“Atuação típica de crime organizado”, diz Vieira sobre Vorcaro
Relator da CPI do Crime Organizado, ele voltou a defender que o dono do Master seja investigado pela comissão do Senado
O senador Alessandro Vieira (MDB-SE, foto) afirmou nesta quarta-feira, 4, que as notícias recentes sobre a nova prisão do banqueiro Daniel Vorcaro só comprovam que o grupo ligado ao dono do Banco Master tem uma atuação “típica de crime organizado de altíssima periculosidade”.
Relator da CPI do Crime Organizado, ele voltou a defender que o dono do Master seja investigado pela comissão do Senado.
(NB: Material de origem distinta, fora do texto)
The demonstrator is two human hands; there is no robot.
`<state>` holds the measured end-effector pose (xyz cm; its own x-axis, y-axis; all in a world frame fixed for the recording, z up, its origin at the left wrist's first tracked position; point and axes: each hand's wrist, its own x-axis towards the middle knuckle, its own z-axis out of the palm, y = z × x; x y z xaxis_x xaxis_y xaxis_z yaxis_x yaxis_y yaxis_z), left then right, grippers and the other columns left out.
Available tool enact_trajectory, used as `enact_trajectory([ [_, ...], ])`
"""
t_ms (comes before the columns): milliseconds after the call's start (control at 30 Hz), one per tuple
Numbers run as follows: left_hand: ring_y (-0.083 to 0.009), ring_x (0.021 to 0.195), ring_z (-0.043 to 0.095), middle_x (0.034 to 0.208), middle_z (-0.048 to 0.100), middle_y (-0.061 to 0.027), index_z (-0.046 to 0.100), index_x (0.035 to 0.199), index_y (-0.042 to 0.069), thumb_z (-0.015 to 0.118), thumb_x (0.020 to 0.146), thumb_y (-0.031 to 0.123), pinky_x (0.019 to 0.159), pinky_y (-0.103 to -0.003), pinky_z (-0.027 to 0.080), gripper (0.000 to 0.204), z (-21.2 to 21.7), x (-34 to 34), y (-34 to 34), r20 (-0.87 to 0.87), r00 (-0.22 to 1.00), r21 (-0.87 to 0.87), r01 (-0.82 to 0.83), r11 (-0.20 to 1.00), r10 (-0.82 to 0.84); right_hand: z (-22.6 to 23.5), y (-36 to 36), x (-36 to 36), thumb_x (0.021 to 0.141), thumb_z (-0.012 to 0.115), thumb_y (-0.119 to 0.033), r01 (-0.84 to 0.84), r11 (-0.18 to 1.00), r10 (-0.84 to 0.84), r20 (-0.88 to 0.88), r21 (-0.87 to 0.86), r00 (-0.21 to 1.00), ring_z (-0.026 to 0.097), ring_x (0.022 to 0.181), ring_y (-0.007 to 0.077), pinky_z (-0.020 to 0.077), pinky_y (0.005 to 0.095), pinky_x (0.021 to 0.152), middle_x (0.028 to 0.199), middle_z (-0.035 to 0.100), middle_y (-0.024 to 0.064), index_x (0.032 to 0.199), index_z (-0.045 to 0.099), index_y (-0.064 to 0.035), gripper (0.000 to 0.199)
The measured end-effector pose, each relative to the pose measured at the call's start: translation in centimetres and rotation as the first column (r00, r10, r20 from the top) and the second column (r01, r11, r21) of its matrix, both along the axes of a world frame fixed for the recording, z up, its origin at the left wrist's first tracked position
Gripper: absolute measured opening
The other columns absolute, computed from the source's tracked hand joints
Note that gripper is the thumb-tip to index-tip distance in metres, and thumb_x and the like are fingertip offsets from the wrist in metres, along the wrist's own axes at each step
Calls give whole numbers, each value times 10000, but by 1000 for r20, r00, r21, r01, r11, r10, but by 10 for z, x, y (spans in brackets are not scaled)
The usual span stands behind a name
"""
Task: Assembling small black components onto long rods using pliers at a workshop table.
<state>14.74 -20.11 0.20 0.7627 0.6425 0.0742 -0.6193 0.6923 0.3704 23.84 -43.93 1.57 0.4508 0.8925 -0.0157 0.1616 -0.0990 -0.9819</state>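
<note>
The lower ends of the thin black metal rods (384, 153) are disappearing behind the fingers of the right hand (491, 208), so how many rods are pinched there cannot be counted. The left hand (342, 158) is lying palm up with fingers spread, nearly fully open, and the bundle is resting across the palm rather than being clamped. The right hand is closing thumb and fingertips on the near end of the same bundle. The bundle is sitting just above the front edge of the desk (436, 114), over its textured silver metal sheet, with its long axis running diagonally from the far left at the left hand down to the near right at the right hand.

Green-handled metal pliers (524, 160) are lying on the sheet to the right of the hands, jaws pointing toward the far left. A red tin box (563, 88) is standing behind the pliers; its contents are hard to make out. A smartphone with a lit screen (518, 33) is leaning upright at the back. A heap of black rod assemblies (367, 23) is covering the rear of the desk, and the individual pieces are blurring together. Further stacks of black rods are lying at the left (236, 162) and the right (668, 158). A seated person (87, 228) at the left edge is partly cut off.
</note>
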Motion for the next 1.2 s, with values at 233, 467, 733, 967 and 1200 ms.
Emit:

“As notícias recentes, com prisão de Vorcaro e parceiros flagrados combinando ações violentas e corrupção de agentes públicos, deixam claro o óbvio: é atuação típica de crime organizado de altíssima periculosidade e pode/deve ser objeto de atuação da CPI no Senado”, escreveu Vieira no X.
A milícia de Vorcaro
Ao solicitar a prisão preventiva do banqueiro Daniel Vorcaro, a Polícia Federal revelou a existência de um “núcleo de intimidação e obstrução de justiça”, responsável pelo monitoramento ilegal de adversários, jornalistas e autoridades, ligado ao Banco Master.
As investigações apontam que o grupo criminoso mantinha uma estrutura de vigilância e coerção privada, chamada de “A Turma” para obtenção ilegal de informações sigilosas e intimidação de críticos do conglomerado financeiro.
“Ainda em relação a esse núcleo específico, identificou-se a emissão de ordens diretas de DANIEL VORCARO para que fossem praticados atos de intimidação de pessoas (dentre as quais, concorrentes empresariais, ex-empregados e jornalistas) que seriam vistas como prejudiciais aos interesses da organização, e com vistas à obstrução da justiça. Quanto a esse último aspecto, foram identificados registros indicando que DANIEL BUENO VORCARO teve acesso prévio a informações relacionadas à realização de diligências investigativas, tendo realizado anotações e comunicações relativas a autoridades e procedimentos associados às investigações em andamento.”
Para a PF, Vorcaro tinha sua própria “milícia”.
“Verifica-se, portanto, que a atuação da organização criminosa não é pueril. Pelo contrário, são profissionais do crime, que atuam de forma coordenada, com a captação ilícita de servidores públicos dos mais altos escalões da república, ao mesmo tempo que buscam influenciar a opinião pública contra os agentes do Estado envolvidos na investigação e desmantelamento do esquema criminoso multibilionário, buscando assim construir um cenário favorável de enfraquecimento do Estado e permanência da delinquência alcançada, mesmo que para isso tenham que se utilizar de atos de violência física e coação por meio de sua milícia (leia-se a ‘Turma’), como comprovado nesta representação policial.”